Remember that we used update hooks? There was this nagging warning from the documentation: “Be careful about… CRUD operations that you use in your update function.” Why not? I have used update hooks to re-save nodes for a long time and have never had a problem.

Up to this point, I hadn’t actually debugged this in an update hook. So, I added a new update hook and used it to re-save some nodes. Sure enough, the search indexer generated the un-aliased path. Success! But why does it do this?

Turns out that, starting in Drupal 8.6, the database update system stopped loading the path alias system (see d.o issue 3006086). In other words, Drupal doesn’t use path aliases when it’s executing update hooks.

That nagging warning was justified. I shouldn’t have saved nodes in an update hook. But is there a better way? What about hook_post_update_NAME()? Per its docs, “Drupal is already fully repaired so you can use any API as you wish”. I moved my code to a post-update hook (see code example #2 below), but I got the same result. The node URLs did not have aliases. The alias system is still unavailable during post-update hooks. (I opened bug report issue 3332063 to clarify the documentation on that hook.)

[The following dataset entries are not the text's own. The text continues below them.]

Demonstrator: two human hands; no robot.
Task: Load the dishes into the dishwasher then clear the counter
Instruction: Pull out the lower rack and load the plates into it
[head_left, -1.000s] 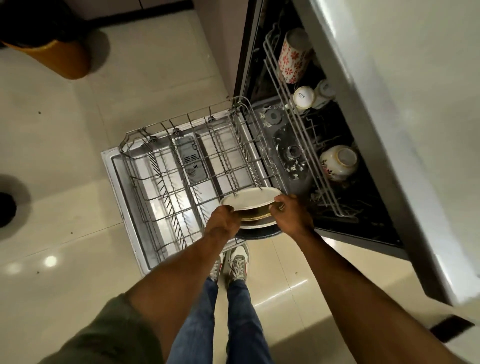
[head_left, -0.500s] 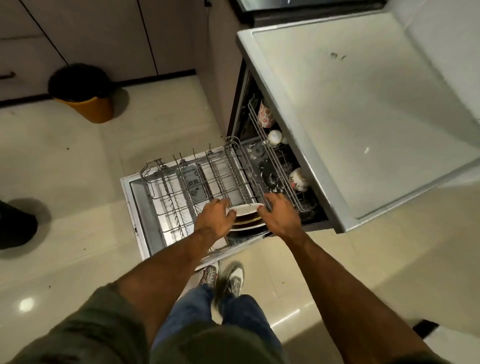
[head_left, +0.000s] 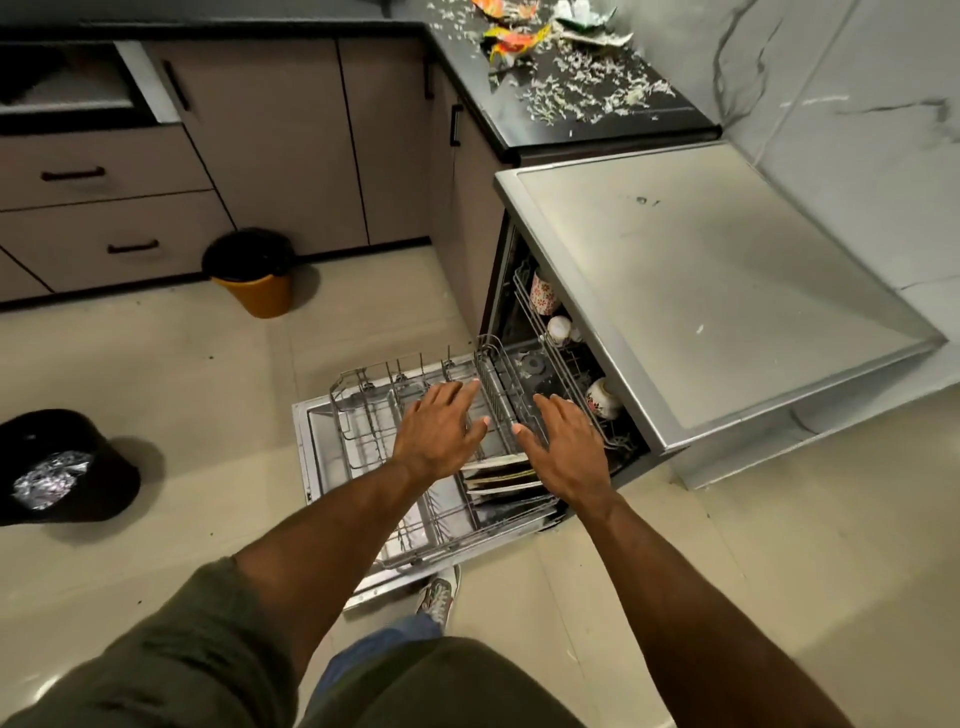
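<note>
A small stack of plates (head_left: 497, 475) lies in the pulled-out lower rack (head_left: 374, 415) of the open dishwasher (head_left: 675, 291). My left hand (head_left: 441, 431) hovers above the rack with straight spread fingers and holds nothing. My right hand (head_left: 563, 444) is beside it, also spread and empty, just above the plates' right side. A floral mug (head_left: 543, 293), a white cup (head_left: 560, 328) and a floral bowl (head_left: 601, 397) sit in the upper rack.
The black counter (head_left: 597, 117) at the back holds scattered food scraps and wrappers (head_left: 524, 36). An orange bin with a black liner (head_left: 254, 273) stands by the cabinets. A black bin with foil inside (head_left: 57, 467) is at the left. My shoe (head_left: 439, 597) is under the door's corner.
Both hands let go of the plates, which now rest in the lower rack. My fingers opened and lifted, and my head rose and pulled back, showing the counter.
</note>
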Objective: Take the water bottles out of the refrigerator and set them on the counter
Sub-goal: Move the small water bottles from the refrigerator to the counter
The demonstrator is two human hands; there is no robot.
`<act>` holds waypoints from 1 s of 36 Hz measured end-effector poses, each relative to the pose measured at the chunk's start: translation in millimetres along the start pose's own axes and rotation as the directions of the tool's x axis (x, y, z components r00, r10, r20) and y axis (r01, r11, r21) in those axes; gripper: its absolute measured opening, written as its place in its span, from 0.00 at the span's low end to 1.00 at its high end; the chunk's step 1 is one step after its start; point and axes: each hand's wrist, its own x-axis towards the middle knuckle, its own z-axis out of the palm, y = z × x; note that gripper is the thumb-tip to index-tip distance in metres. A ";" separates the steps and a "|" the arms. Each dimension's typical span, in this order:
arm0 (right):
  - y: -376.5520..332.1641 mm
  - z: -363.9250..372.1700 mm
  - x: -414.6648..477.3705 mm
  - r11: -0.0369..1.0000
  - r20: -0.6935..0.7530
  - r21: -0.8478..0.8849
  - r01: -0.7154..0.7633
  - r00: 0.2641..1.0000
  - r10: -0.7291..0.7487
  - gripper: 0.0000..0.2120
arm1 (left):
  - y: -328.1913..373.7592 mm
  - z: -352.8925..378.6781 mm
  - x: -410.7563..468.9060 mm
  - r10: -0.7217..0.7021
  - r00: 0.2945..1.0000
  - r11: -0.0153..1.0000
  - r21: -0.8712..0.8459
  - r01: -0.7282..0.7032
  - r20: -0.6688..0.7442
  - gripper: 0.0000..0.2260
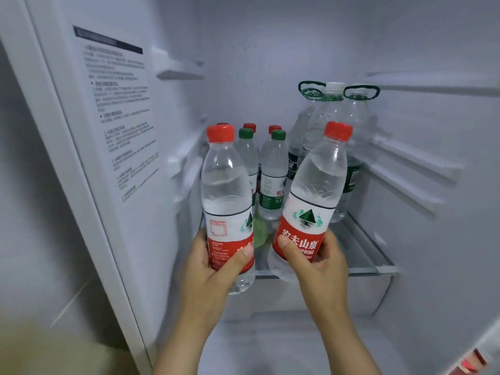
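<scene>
My left hand grips the lower part of a red-capped water bottle, held upright just in front of the refrigerator shelf. My right hand grips a second red-capped bottle by its red label, tilted to the right. Both bottles are lifted off the glass shelf. Behind them on the shelf stand several small bottles with green caps and red caps, partly hidden. At the back right stand three large jugs, two with green carry handles.
The refrigerator's left inner wall carries a printed instruction sticker. Shelf rails run along the right wall. A lower white compartment lies under the glass shelf. A red-marked object shows at the bottom right corner.
</scene>
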 end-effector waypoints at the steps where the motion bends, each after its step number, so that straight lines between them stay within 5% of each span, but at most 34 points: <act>1: -1.8 -1.9 -2.9 1.000 -0.010 -0.008 -0.004 1.000 0.004 0.21 | 1.6 0.1 -2.2 0.001 1.000 1.000 -0.004 0.000 0.017 0.28; 25: -59.7 -86.9 -112.5 0.973 -0.362 -0.226 -0.042 0.931 -0.044 0.22 | 38.9 45.2 -80.4 -0.030 0.917 0.988 -0.129 0.088 0.399 0.26; 36: -114.8 -142.8 -159.4 0.968 -0.387 -0.252 -0.009 0.917 -0.092 0.19 | 77.2 92.1 -140.9 0.024 0.857 0.975 -0.203 0.095 0.515 0.27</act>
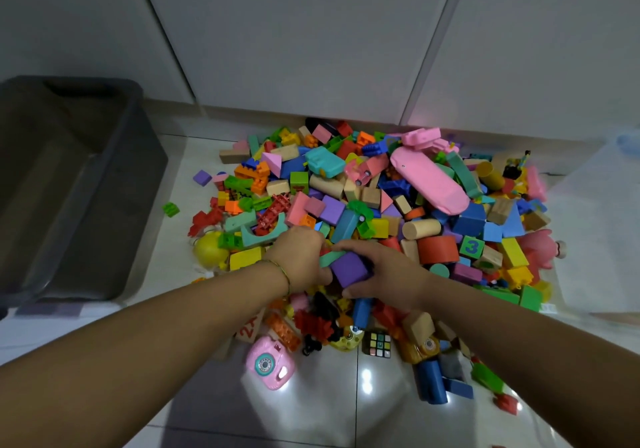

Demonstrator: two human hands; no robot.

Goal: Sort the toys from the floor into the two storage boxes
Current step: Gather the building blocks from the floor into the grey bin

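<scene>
Purple foam cube (349, 269) at the toy pile's near centre, right hand (384, 274) curled round it. Left hand (301, 257) grips the touching teal foam bar (330, 258). Suggest lifting straight up before swinging to the grey plastic storage box (79, 184).

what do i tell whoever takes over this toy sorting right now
Left hand: fingers curled on a teal block at the near edge of the toy pile.
Right hand: grips a purple block, touching the teal one.
Boxes: grey box on the floor to the left, no toys showing in it; what looks like a clear box at the right edge, contents not readable.
Done: nothing visibly sorted.
Left: lift out these two blocks, then nearly the whole pile, plus strays like the pink toy camera nearest you.
</scene>
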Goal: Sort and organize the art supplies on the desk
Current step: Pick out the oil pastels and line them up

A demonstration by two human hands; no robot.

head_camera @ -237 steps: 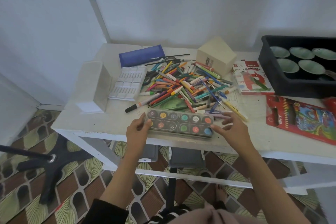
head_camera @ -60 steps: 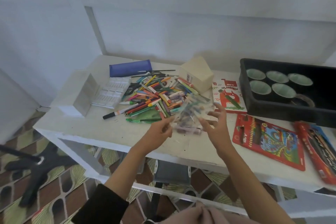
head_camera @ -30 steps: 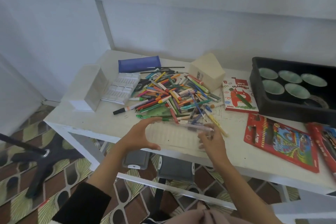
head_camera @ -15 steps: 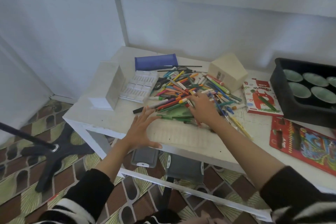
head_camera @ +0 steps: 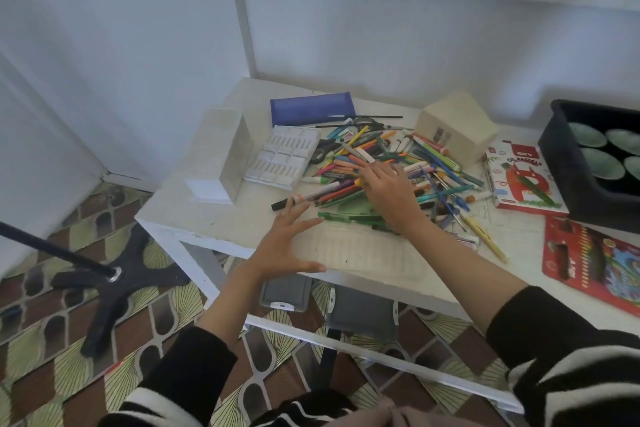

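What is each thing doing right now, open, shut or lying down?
Clear tray: lying flat at the desk's front edge.
Left hand: open, fingers spread, at the tray's left end.
Pen pile: jumbled, unsorted.
Right hand: open, resting on the pile.
Oil pastels box: shut, lying flat.
Blue pencil case: lying flat.
Palette: wells empty.

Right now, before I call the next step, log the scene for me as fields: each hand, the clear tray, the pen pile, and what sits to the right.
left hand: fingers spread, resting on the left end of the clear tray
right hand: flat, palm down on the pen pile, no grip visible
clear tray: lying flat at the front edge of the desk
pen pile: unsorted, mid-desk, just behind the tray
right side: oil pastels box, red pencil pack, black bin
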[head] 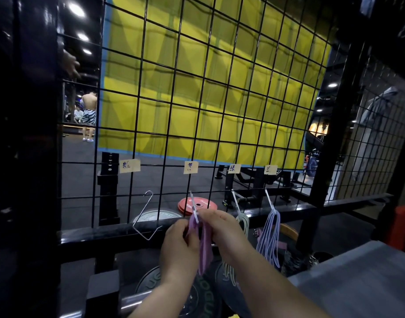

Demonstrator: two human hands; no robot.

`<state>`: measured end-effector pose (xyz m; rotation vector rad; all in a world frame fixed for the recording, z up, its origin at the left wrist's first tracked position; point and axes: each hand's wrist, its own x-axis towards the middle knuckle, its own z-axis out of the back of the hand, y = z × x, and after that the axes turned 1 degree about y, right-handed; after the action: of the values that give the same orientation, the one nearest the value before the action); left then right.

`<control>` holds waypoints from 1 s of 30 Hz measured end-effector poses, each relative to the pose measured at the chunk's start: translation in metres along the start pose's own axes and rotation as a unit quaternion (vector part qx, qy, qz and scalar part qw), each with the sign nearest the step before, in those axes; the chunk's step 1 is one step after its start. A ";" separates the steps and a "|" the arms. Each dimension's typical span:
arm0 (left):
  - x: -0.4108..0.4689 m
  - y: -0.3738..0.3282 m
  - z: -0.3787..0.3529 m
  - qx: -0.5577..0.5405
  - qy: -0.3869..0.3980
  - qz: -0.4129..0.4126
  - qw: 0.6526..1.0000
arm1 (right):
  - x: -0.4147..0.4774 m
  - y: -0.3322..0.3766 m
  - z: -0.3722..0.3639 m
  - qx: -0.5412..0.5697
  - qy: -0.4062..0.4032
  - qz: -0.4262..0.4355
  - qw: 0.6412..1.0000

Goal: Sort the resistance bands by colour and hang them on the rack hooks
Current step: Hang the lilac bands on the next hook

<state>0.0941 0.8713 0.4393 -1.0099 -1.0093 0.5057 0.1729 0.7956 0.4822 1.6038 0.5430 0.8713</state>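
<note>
Four handwritten labels point(130, 165), unreadable, hang on the grid point(203, 81); left hand point(177, 244) and right hand point(224, 230) both pinch the purple band point(205, 251).

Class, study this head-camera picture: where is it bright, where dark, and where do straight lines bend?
Head view: the yellow wall is brightest; the black post at left sinks into shadow; ceiling lights glare top left; the wire grid bows from the wide lens.

Four paper labels point(130, 165) stuck on the rack point(219, 88) each carry a handwritten blue character, too blurred to read surely. The black plate point(151, 285) shows the letters "UG" and "OGU". Lettering on the red plate point(206, 204) and grey plate point(155, 215) is illegible.
</note>
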 end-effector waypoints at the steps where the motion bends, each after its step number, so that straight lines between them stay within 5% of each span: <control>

Is there a safe phase to run update nodes in a deployment? Yes! Drush recently added hook_deploy_NAME(), which runs during drush deploy (this runs after regular and post-update hooks and after config has been imported. At this point, your deployment’s changes are all in effect, so you can safely run code to update nodes). I moved my code to this phase (see code example #3 below), and everything worked great. Drupal generated the nodes’ URLs with path aliases included, and it indexed those into the search system.

I learned a lot during this investigation:

  • Investigate that “innocent” error. Pull on that thread! At the least, you’ll learn more about how your systems work.
  • Respect the warnings. I knew that we weren’t supposed to do CRUD operations in the update hook phase, but I never realized why until this investigation.
  • Always be ready with your debugger. My investigations would’ve been nearly impossible without a tool like Xdebug. Have a debugger and know how to use it.

For further reading about update and deploy hooks, check out https://www.hashbangcode.com/article/drupal-9-different-update-hooks-and-when-use-them.

Code examples

Code example #1

An “update hook”, from a module named my_site. This is in the file my_site.install .

Do not save content entities (e.g., nodes) during this stage.

use Drupal\node\Entity\Node;

/**
* Implements hook_update_N().
*/
function my_site_update_9000(&$sandbox) {
$node_ids = ['123', '124'];
$nodes = Node::loadMultiple($node_ids);
foreach ($nodes as $node) {
$node->set('title', $node->label() . ' (code example #1)');
$node->save();
}

return 'Re-saved nodes 123 and 124';
}

Code example #2

An “post-update hook”. Notice that its contents are the same, but it’s in a different file (my_site.post_update.php) and uses a different hook ( hook_post_update_NAME )

Again, do not save content entities during this stage.

use Drupal\node\Entity\Node;

/**
* Implements hook_post_update_NAME().
*/
function my_site_post_update_001__re_save_nodes(&$sandbox) {
$node_ids = ['123', '124'];
$nodes = Node::loadMultiple($node_ids);
foreach ($nodes as $node) {
$node->set('title', $node->label() . ' (code example #2)');
$node->save();
}

return 'Re-saved nodes 123 and 124';
}

Code example #3

A “deploy hook”. This is executed by Drush’s “deploy” command, which is a helpful way to deploy updated code to a running site. This code is in my_site.deploy.phpand implements hook_deploy_NAME.

In contrast the previous two examples, you can save safely content entities during this stage.

use Drupal\node\Entity\Node;

/**
* Implements hook_deploy_NAME().
*/
function my_site_deploy_001__re_save_nodes(&$sandbox) {
$node_ids = ['123', '124'];
$nodes = Node::loadMultiple($node_ids);
foreach ($nodes as $node) {
$node->set('title', $node->label() . ' (code example #3)');
$node->save();
}

return 'Re-saved nodes 123 and 124';
}

--

--